Start of Block

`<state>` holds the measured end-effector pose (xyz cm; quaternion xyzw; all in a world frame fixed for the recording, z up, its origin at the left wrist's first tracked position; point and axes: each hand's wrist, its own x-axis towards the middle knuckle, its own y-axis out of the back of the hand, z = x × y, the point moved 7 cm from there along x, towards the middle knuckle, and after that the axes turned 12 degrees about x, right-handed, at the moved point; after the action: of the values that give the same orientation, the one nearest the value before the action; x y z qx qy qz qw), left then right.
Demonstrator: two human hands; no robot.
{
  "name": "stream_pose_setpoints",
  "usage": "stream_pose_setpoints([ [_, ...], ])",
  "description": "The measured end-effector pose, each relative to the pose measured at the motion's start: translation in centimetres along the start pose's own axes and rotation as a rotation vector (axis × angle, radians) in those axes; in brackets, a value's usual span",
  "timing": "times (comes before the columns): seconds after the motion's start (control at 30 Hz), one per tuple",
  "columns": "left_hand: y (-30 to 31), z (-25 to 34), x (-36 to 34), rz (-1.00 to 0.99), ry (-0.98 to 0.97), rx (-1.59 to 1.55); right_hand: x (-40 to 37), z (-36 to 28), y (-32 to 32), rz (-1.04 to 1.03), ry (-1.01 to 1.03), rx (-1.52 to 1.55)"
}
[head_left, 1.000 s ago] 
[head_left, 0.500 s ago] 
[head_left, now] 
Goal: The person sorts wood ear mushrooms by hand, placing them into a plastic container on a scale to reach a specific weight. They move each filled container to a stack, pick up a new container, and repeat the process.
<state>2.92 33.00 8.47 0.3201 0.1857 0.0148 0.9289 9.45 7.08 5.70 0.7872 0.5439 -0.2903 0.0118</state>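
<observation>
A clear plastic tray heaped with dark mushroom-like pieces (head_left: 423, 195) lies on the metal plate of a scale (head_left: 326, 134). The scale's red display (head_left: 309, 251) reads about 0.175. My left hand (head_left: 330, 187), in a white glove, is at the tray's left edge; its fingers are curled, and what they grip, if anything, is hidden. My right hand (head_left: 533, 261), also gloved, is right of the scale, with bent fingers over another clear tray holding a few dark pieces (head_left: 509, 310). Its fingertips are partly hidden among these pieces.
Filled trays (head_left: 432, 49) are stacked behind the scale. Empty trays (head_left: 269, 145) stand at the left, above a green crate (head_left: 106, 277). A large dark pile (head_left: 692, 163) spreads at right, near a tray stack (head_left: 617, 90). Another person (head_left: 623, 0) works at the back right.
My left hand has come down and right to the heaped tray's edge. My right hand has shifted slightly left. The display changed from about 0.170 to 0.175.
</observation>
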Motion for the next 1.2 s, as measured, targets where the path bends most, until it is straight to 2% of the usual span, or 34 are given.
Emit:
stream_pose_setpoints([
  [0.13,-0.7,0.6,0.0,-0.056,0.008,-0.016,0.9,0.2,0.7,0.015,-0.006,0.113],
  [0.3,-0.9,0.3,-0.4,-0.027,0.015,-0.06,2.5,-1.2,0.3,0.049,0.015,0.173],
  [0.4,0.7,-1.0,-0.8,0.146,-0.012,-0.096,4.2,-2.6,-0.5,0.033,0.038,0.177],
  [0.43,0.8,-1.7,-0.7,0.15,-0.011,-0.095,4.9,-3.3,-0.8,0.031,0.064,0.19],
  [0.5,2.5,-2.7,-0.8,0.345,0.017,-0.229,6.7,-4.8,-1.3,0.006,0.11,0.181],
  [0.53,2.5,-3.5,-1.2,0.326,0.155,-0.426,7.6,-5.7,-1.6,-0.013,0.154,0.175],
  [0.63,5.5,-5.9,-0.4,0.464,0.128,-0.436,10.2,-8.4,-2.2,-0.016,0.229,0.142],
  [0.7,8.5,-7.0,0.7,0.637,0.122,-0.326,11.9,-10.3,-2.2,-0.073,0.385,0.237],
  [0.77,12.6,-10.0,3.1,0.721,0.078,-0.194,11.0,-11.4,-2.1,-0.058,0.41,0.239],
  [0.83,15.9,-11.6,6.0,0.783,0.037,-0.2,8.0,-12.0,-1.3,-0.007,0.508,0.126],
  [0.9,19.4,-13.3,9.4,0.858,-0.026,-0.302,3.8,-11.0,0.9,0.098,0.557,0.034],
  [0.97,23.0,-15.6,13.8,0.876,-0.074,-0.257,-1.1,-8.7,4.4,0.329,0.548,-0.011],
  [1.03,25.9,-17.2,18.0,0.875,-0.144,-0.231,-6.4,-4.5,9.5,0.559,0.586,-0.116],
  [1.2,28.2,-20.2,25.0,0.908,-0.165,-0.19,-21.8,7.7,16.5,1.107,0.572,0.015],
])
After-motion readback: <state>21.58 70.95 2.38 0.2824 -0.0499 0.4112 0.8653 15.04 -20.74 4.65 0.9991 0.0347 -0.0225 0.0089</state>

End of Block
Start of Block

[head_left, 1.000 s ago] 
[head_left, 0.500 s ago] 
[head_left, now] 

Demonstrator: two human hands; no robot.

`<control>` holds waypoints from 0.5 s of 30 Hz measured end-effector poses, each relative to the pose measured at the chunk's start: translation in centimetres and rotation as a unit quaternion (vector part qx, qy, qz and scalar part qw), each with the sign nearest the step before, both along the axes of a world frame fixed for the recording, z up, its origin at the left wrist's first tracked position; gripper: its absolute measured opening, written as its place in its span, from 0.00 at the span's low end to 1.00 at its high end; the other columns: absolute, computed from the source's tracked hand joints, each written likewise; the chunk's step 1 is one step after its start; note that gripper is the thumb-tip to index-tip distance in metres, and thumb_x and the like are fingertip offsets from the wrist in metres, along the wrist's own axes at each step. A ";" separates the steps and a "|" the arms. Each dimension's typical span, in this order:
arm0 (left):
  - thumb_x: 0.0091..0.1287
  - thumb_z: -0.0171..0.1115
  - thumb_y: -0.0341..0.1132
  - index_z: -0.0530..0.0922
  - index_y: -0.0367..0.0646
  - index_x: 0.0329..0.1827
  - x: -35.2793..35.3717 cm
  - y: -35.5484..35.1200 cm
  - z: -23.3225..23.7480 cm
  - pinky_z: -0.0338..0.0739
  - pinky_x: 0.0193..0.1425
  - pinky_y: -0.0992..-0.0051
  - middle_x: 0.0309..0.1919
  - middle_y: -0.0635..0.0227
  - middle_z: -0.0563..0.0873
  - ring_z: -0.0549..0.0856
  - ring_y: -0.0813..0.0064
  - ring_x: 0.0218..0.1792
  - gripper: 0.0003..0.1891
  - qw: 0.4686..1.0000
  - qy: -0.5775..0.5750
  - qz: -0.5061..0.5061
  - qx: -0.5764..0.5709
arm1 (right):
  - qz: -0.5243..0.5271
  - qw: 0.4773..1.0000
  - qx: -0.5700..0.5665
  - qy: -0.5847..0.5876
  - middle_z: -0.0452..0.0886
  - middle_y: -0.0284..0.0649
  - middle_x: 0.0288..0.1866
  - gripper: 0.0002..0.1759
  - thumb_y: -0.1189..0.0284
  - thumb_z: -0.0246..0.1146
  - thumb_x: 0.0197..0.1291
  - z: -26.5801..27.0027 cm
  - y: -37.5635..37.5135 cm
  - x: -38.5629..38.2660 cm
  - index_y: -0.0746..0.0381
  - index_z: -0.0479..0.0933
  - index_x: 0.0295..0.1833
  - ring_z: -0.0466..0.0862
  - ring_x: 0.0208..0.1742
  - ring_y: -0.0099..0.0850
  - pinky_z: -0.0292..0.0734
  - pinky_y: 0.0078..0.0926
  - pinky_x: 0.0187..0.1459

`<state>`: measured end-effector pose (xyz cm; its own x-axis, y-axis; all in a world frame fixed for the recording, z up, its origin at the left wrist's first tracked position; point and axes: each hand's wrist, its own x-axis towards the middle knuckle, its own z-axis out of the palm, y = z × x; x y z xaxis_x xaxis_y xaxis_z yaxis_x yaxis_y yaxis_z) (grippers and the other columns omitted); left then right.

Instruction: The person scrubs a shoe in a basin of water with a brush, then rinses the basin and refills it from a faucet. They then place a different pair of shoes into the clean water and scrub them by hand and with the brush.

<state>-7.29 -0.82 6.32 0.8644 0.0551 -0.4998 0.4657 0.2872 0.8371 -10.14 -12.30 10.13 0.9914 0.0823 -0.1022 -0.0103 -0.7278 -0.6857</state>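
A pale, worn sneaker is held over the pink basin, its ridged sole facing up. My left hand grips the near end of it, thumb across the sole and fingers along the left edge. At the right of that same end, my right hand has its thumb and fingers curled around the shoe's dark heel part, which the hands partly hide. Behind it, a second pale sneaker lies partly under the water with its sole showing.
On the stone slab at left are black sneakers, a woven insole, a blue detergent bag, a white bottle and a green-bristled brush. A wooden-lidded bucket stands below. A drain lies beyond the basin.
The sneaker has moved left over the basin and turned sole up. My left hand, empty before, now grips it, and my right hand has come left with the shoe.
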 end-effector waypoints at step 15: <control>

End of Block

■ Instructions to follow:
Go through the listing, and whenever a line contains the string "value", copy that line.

■ Problem solution:
`<state>` holds the measured end-effector pose (xyz cm; quaternion xyzw; all in a world frame fixed for the recording, z up, its origin at the left wrist's first tracked position; point and axes: each hand's wrist, its own x-axis towards the middle knuckle, its own y-axis out of the back of the hand, z = x × y, the point moved 7 cm from there along x, towards the middle knuckle, and after that the axes turned 12 degrees about x, right-handed, at the moved point; after the action: of the values that give the same orientation, the one nearest the value before the action; x y z qx qy qz qw), left then right.
  "description": "The measured end-effector pose, each relative to the pose measured at the motion's start: translation in centimetres along the start pose's own axes and rotation as a rotation vector (axis × angle, radians) in those axes; in brackets, a value's usual span",

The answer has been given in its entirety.